There’s another very real economic threat that the U.S. is facing, which could be just as devastating as when the housing bubble burst. The student loan debt bomb could be the next economic crisis, according to the National Association of Consumer Bankruptcy Attorneys.

As the country faced economic troubles over the last three to four years, students have had few options but to continue taking out loans to pay for college, and with a tight job market, unpaid student loans have been piling up.

A survey by NACBA revealed that 81% of bankruptcy attorneys said clients with student loan debt has increased “significantly” or “somewhat” over the last three to four years.

Image copyright NACBA.

Student loan debt has officially topped credit card debt in the U.S. with college seniors who graduated in 2010 owing an average of $25,250. That’s up five percent from the previous year, but still isn’t nearly as staggering as it is for older borrowers. The debt burden for those in the 35 to 49 age group increased by 47%.

Two huge thresholds have been passed regarding student loans. In 2010 the amount of borrowing crossed $100 billion, and total outstanding loans exceeded $1 trillion in 2011.
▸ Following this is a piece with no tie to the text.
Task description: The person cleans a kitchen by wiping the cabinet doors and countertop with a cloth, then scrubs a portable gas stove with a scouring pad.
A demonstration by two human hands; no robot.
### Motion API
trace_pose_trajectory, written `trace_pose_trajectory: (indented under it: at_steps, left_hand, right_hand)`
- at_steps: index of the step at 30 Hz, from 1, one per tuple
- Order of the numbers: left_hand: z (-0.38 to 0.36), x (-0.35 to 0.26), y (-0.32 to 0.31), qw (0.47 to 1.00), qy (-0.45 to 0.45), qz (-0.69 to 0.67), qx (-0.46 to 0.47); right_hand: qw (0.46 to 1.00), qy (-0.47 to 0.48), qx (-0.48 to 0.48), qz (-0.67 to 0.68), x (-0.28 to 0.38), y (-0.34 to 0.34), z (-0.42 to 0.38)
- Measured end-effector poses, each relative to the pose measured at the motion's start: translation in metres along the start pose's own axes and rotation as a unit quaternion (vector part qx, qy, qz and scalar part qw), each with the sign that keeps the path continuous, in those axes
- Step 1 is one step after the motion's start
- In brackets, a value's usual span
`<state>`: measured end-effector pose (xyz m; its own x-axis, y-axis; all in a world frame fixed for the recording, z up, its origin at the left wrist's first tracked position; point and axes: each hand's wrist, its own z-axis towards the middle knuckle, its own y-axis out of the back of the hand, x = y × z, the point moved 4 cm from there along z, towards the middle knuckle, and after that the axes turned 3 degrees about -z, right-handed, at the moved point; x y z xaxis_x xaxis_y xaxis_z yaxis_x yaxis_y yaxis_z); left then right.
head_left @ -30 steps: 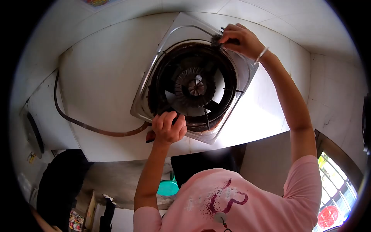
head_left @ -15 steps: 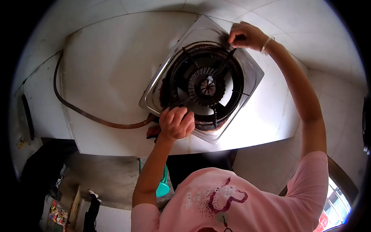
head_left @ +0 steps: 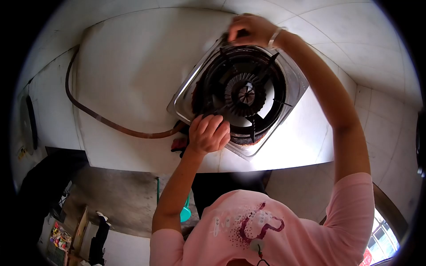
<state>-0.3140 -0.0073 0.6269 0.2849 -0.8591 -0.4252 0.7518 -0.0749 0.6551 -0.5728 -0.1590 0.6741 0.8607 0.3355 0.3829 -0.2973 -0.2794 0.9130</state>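
A single-burner gas stove (head_left: pixel 298 82) with a shiny metal top sits at an angle on the white counter. Its dark, rusty pan support (head_left: pixel 284 104) rings the ridged burner head (head_left: pixel 245 94). My left hand (head_left: pixel 208 135) is closed on the stove's near left edge, fingers curled over beside the ring. At the stove's far corner, my right hand (head_left: pixel 253 31) is bent down with its fingers pinched together. Something small and dark shows under those fingers, but I cannot tell what it is. A bracelet (head_left: pixel 275 37) circles the right wrist.
A brown gas hose (head_left: pixel 117 126) curves over the counter (head_left: pixel 133 66) from the left wall to the stove. Near the left wrist lies a small red and black object (head_left: pixel 179 144). White tiled wall (head_left: pixel 337 26) stands close behind. Below the counter's edge is a green plastic item (head_left: pixel 185 213).
My right hand has slid left along the stove's far edge to its far corner. My left hand keeps its place on the stove. The whole view has shifted slightly.
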Motion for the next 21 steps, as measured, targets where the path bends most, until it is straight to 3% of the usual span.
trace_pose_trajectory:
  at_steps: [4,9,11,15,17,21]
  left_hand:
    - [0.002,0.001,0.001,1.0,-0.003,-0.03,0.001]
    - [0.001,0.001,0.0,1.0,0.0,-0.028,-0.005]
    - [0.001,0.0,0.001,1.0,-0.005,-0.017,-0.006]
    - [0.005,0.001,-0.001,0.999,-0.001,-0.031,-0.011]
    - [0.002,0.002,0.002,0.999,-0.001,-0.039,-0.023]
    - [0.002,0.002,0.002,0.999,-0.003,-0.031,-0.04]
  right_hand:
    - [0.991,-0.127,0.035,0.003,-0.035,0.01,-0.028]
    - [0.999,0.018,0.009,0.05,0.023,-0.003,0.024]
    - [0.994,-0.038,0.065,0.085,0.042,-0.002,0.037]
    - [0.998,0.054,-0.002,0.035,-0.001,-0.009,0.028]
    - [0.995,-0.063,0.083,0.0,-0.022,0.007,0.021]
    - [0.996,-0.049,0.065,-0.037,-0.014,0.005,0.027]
"Take it from those of us on the frontline of economic distress in America: This could very well be the next debt bomb for the U.S. economy,” said William E. Brewer, Jr., president of NACBA, in a statement. “Students and workers seeking retraining are borrowing extraordinary amounts of money through federal and private loan programs to help cover the rising cost of college and training.”

And parents have been pulled in as well. As they look to retirement and see their incomes decline, those who took out loans for their children or co-signed a loan will find it difficult to pay them back. Since the 2005-2006 academic year, loans to parents jumped 75%.

John Rao, vice president of NACBA and attorney for the National Consumer Law Center, said in a statement that the situation is very similar to what happened just before the housing market bubble burst. More consumers are unable to find any help for their unmanageable student loan debt.

Rao added that the student loan debt crisis could have major effects on the economy.

“Even in the best of economic times when jobs are plentiful, young people with considerable debt burdens end up delaying life-cycle events such as buying a car, purchasing a home, getting married and having children,” he said.

Now, more people are taking these loans on in middle age, either because they’re going back to school for retraining when they can’t find jobs in their industry, or because they’re parents taking on loans for their children’s college education.